Rep. Peter Welch, a Democrat from Vermont, has harsh words for comments that NSA Deputy Director Richard Ledgett made at a recent TED talk. Ledgett said, “President Madison would have been proud” of the process to authorize the NSA’s activities.

"It's idiotic, what he just said. It's extraordinarily disrespectful of the Constitution and extraordinarily disrespectful of the privacy rights of the American citizens," Welch said in a radio interview with Democracy Now that aired Wednesday.

"It's idiotic, what he just said. It's extraordinarily disrespectful of the Constitution and extraordinarily disrespectful of the privacy rights of the American citizens. Here's why: Jim Sensenbrenner was a conservative Republican who helped write the law. In what he — and he's appalled by the overreach of the intelligence-gathering agencies and the NSA. And here's why. There was, in the law, the right to go to the FISA court on the basis of reasonable suspicion to examine, let's say, my phone records; there was some articulable suspicion that passed the judgment test of the judge in FISA, and you could get my records. What NSA has done is said that they can get everybody's, all Americans' emails, texts and telephone messages — all of them — just on the basis of the law in this authorization.
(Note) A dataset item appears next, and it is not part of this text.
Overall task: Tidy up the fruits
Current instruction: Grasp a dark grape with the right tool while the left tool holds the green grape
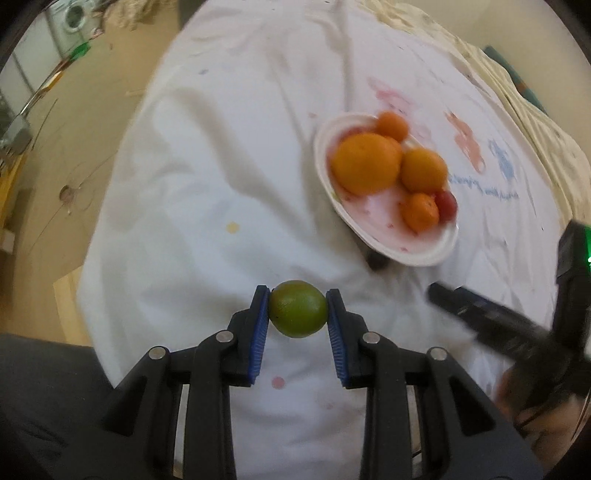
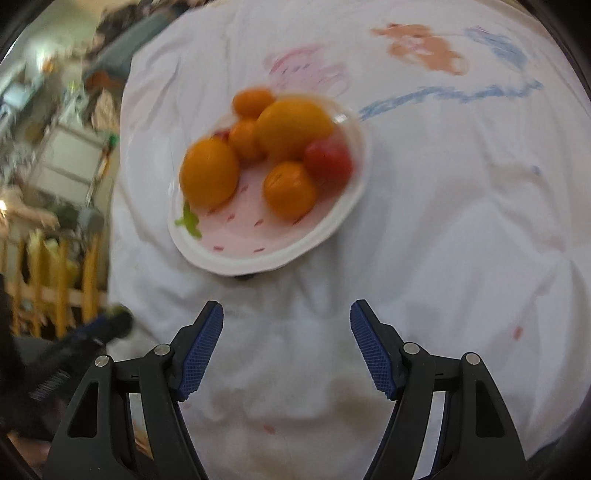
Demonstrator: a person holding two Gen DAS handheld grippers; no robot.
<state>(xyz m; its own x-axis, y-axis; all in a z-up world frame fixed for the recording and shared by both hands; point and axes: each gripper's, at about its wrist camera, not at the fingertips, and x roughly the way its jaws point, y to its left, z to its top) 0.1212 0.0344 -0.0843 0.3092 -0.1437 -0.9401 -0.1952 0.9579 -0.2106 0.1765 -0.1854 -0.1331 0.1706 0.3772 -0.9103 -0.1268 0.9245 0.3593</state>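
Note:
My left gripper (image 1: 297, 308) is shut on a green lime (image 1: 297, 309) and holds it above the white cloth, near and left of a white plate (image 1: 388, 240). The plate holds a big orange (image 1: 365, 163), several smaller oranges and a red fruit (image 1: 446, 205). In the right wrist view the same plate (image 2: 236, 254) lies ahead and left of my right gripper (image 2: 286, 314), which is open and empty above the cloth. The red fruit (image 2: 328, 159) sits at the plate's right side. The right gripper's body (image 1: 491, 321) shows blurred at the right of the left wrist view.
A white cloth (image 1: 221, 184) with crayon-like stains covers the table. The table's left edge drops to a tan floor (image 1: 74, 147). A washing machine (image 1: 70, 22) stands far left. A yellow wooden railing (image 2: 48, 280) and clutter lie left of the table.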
That is like so over-broad and so disrespectful that there's no end to what they can do."

Welch also called Ledgett's comment "an incredible self-serving stretch that shows an appalling disrespect to the Constitution and the reasonable limits that have to be part of a balance of security and privacy."

Here's the full video of Ledgett's TED talk, where he said that "President Madison would have been proud" of the process to authorize the NSA's activities.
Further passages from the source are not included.